• **Prompt**:
Go through the entries below and copy each line containing the word "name".

Source data:
+++++

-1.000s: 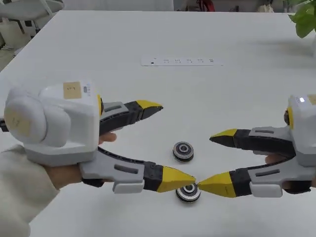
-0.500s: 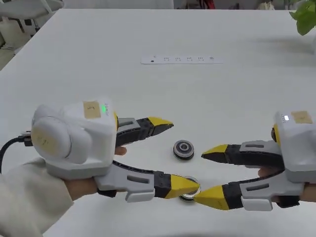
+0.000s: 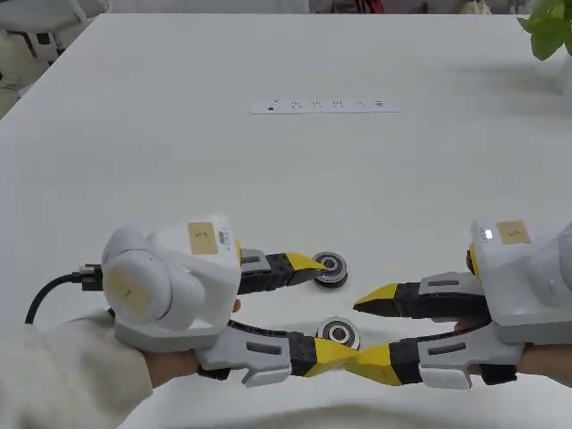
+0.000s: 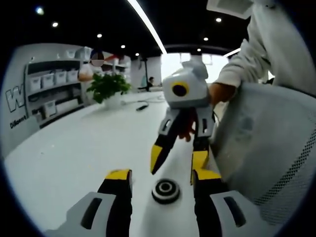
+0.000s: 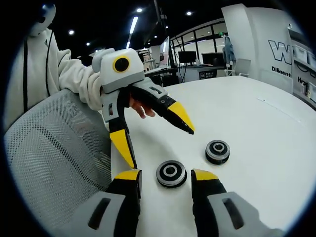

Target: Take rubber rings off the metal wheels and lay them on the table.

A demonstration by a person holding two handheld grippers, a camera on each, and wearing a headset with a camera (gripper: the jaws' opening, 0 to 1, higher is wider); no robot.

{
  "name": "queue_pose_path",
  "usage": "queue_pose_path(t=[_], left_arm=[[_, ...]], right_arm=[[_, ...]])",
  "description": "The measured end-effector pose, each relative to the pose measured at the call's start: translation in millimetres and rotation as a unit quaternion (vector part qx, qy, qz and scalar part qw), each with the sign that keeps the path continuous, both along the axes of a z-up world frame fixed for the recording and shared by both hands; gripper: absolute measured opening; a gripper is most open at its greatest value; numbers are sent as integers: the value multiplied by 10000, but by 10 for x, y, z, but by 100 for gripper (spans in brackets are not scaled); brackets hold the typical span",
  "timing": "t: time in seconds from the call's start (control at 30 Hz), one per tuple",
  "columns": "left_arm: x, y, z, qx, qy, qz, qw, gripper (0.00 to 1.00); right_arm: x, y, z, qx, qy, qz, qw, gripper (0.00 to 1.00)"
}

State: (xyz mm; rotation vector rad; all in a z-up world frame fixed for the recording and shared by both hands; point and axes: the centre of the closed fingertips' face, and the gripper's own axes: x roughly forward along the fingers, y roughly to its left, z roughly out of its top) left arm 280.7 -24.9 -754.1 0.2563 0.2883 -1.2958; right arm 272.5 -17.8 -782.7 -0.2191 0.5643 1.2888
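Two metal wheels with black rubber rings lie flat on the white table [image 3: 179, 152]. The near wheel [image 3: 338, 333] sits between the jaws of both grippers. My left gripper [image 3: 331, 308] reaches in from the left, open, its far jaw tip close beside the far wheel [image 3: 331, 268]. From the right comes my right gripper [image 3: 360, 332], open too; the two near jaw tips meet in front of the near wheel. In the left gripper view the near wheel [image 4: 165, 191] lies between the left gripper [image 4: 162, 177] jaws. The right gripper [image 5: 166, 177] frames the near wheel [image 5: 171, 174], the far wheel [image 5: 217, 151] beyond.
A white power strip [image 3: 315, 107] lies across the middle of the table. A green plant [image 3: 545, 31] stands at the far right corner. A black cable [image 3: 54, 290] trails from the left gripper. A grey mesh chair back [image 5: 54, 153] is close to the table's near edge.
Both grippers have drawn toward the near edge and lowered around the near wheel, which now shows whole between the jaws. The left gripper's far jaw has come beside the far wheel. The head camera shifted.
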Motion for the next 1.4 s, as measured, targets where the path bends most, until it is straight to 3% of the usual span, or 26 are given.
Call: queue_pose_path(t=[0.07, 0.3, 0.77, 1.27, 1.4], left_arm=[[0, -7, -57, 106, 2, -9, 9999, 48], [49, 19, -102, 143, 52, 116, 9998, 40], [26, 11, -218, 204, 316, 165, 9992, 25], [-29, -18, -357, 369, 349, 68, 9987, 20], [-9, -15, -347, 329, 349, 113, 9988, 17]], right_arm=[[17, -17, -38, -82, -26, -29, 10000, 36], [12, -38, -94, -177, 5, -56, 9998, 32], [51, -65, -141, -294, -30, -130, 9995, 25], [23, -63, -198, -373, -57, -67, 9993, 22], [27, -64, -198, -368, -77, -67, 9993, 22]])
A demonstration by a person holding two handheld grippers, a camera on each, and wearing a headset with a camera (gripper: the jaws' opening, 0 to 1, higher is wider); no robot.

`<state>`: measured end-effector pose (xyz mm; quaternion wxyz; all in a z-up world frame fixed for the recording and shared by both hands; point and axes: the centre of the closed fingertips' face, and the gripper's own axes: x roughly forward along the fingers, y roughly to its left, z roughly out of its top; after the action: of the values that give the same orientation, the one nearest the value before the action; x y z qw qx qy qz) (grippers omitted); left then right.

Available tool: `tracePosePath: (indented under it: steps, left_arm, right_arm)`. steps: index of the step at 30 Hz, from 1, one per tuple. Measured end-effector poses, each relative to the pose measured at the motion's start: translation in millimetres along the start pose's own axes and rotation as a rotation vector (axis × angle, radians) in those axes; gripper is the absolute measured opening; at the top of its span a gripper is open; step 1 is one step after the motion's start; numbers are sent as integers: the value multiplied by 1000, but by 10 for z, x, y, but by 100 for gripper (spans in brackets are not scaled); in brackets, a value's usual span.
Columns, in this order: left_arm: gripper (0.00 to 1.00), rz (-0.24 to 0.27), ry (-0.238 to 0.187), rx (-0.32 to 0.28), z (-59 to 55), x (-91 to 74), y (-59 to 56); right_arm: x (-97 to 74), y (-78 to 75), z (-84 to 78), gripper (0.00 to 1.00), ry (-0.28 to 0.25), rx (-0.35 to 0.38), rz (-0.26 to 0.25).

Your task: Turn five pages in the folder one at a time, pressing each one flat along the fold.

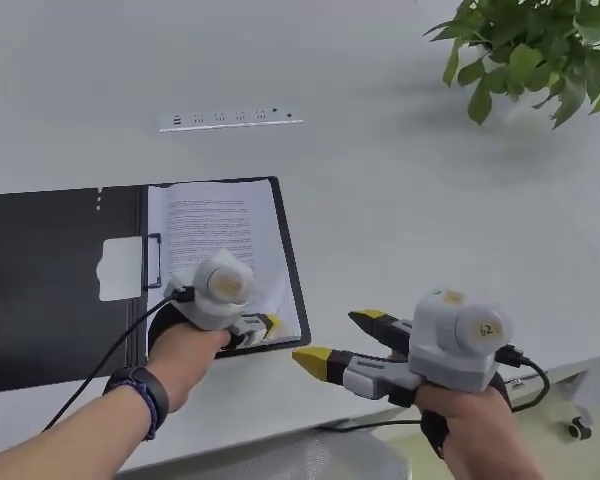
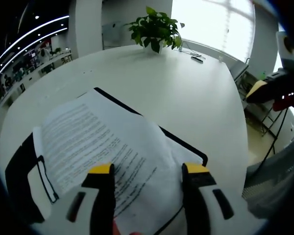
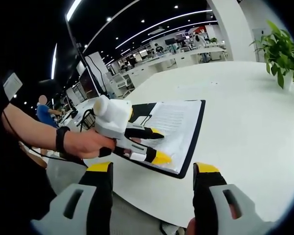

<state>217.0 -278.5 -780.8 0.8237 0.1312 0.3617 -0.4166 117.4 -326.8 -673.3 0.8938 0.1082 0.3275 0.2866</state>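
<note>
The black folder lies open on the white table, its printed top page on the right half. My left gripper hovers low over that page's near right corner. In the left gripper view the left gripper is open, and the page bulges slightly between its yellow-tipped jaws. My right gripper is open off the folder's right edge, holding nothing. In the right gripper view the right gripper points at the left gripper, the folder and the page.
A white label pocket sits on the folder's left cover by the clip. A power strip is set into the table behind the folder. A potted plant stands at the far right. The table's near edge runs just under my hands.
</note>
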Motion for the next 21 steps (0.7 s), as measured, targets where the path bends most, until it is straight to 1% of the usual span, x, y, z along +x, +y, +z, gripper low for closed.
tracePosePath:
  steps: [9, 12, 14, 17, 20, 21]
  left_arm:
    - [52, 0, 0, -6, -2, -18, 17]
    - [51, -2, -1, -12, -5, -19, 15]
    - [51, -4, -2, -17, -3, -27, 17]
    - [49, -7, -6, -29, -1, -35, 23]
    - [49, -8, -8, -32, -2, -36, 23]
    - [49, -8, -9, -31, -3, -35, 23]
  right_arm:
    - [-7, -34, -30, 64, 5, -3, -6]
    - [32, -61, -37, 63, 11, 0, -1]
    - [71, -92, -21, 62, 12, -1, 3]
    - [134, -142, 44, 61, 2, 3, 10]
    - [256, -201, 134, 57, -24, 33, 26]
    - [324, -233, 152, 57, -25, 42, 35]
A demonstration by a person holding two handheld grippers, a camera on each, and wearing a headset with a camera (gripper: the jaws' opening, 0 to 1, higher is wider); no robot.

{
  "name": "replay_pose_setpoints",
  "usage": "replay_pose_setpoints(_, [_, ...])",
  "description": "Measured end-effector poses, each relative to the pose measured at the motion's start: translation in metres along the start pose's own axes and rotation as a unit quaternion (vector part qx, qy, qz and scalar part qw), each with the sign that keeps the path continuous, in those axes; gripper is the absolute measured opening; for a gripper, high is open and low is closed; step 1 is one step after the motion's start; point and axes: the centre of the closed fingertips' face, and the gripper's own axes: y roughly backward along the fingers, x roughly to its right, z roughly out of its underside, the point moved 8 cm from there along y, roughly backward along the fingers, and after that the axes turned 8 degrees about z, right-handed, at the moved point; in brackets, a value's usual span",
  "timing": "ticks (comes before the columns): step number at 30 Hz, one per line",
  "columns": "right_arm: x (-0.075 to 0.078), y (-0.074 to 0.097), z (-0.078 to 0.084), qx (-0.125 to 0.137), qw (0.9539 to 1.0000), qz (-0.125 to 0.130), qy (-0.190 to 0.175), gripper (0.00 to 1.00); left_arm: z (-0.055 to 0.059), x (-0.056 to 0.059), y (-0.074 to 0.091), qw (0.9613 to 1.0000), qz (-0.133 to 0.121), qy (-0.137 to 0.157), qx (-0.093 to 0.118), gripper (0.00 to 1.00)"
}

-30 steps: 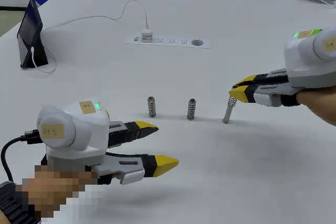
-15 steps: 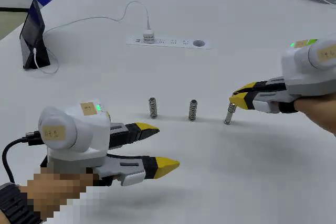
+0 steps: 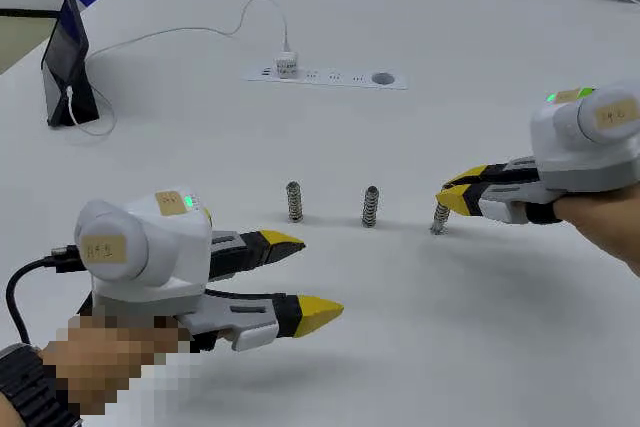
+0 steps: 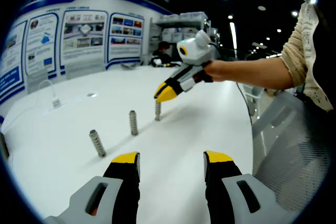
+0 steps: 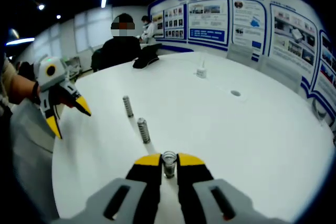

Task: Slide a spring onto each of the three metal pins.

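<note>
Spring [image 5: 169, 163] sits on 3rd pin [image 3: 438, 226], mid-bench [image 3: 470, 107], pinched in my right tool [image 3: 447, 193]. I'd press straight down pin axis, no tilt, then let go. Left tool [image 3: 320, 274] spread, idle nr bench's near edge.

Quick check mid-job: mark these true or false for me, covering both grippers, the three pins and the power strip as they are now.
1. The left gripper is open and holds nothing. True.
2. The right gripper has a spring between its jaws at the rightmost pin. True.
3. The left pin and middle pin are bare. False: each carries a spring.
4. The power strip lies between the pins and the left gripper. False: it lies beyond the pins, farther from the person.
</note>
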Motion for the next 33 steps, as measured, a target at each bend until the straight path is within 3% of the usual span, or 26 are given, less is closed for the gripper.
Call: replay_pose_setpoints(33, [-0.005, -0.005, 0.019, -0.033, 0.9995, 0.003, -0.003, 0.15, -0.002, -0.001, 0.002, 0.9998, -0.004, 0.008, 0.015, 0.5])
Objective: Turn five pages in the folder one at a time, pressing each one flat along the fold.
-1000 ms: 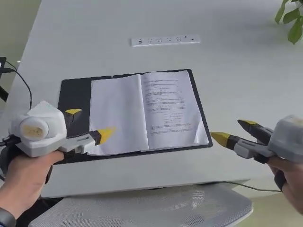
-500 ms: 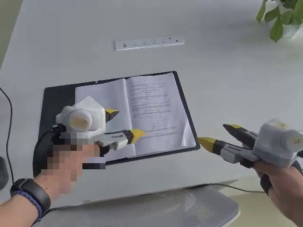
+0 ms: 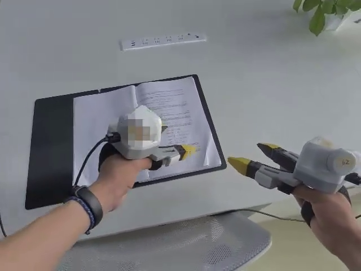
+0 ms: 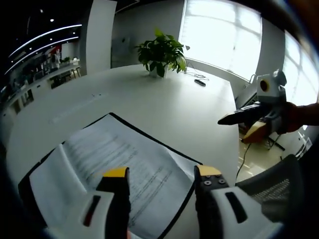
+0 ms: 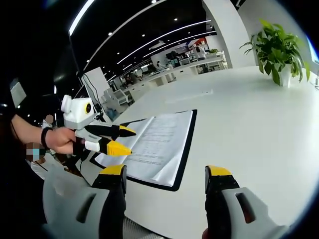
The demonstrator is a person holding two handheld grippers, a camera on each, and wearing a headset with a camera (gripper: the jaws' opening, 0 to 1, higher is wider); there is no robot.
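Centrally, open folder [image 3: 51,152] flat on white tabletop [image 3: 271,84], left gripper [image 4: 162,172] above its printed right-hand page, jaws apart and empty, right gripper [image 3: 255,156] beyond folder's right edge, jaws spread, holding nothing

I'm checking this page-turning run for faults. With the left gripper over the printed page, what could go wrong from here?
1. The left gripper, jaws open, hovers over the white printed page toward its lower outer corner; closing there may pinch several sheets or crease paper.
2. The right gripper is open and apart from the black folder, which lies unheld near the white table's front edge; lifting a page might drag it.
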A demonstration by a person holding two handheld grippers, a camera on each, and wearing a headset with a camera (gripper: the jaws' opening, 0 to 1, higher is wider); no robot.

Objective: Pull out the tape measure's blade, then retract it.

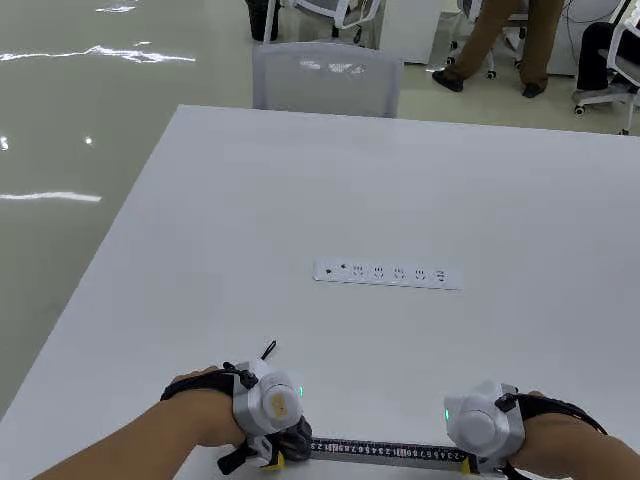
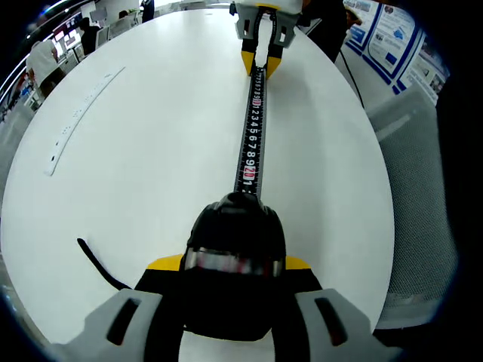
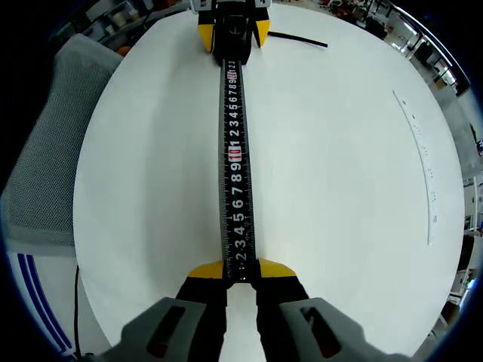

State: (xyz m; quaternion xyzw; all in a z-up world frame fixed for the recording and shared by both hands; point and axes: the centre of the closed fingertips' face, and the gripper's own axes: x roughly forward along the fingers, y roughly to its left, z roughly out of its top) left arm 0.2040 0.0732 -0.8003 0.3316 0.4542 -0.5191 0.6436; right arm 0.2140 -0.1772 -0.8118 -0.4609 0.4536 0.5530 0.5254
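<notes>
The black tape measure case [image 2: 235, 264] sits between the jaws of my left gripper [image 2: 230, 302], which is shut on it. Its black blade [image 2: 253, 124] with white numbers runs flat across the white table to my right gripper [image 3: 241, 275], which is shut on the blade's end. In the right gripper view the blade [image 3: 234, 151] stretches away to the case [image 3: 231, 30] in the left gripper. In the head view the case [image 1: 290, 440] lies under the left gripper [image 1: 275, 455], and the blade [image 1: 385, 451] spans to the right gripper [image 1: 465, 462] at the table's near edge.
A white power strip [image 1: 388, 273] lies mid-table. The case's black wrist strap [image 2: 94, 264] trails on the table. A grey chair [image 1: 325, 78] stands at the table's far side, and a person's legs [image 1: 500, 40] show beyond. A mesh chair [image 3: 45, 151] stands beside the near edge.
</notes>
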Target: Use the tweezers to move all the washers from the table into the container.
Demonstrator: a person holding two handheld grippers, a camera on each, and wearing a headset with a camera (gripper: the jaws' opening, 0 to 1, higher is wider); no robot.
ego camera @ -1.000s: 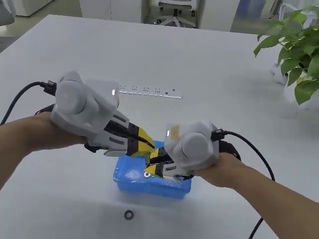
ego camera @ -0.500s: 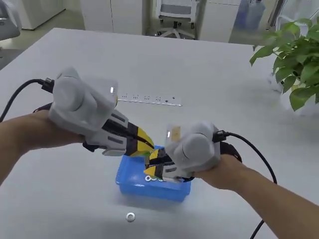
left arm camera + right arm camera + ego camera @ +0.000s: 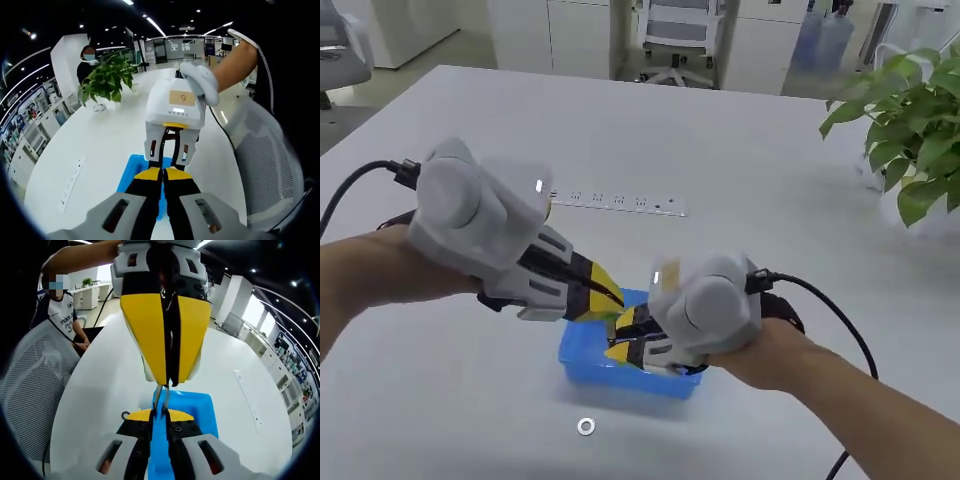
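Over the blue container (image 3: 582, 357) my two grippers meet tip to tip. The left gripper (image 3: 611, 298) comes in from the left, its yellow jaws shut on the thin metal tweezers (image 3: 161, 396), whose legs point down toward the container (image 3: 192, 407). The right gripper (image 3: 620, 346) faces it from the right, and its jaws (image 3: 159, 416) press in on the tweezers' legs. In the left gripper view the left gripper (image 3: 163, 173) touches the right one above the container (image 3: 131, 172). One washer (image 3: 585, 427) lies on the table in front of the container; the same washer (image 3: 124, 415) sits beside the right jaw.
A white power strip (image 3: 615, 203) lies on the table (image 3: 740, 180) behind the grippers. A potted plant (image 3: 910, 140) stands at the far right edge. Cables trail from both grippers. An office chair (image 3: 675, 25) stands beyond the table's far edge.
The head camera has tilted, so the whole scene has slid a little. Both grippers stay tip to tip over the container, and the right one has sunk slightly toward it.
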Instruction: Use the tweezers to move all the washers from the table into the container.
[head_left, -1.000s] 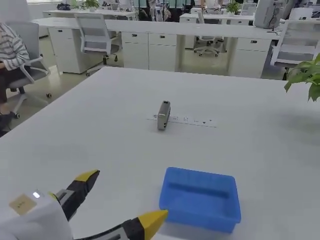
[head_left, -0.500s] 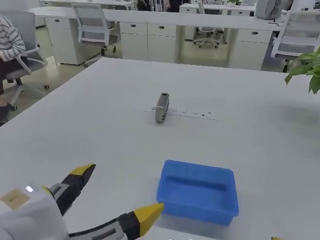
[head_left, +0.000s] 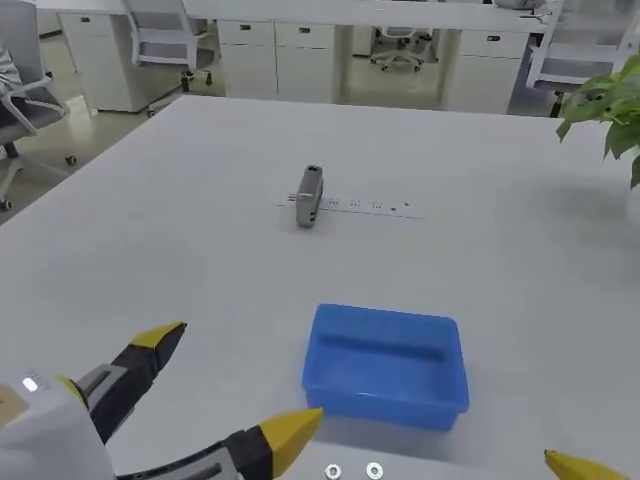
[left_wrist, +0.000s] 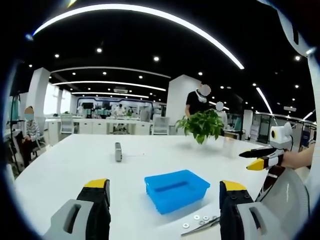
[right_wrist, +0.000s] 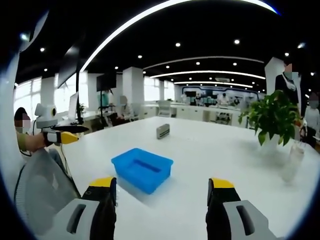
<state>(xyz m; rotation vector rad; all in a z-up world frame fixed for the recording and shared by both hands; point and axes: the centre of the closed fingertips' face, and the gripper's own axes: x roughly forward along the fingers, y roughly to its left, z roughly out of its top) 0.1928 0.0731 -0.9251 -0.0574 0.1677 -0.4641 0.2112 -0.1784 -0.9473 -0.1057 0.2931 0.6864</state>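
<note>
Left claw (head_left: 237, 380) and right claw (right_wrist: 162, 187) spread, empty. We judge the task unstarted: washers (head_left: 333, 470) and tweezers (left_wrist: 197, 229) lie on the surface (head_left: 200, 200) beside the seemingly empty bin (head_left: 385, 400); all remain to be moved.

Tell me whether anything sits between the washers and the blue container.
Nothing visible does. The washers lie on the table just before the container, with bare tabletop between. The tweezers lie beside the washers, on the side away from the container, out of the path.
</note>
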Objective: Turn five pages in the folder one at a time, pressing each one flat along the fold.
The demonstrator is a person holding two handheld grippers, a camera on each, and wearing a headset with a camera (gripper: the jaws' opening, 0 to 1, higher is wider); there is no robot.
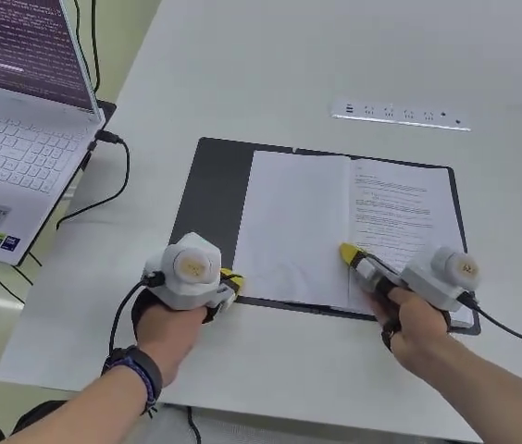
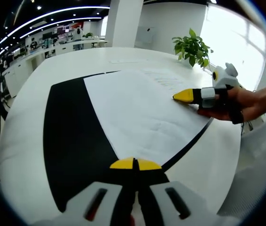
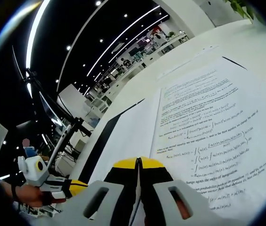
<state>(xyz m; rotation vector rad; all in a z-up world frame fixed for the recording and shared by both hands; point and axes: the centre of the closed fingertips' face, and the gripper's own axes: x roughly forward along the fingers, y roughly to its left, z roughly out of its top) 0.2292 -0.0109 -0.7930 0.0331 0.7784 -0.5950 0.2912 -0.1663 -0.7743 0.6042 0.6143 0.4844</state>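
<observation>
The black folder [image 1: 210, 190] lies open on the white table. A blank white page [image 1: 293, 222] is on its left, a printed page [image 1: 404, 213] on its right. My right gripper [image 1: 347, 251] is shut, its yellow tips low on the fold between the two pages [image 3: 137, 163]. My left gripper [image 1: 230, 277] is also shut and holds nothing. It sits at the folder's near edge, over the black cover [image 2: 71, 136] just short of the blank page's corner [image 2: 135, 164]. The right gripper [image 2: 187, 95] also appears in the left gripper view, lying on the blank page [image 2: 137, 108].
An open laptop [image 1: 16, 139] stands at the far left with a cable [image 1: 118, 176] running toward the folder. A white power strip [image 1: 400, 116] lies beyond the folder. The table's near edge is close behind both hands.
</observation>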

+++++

• **Completed exercise**:
  "name": "queue_pose_path",
  "name": "replay_pose_setpoints",

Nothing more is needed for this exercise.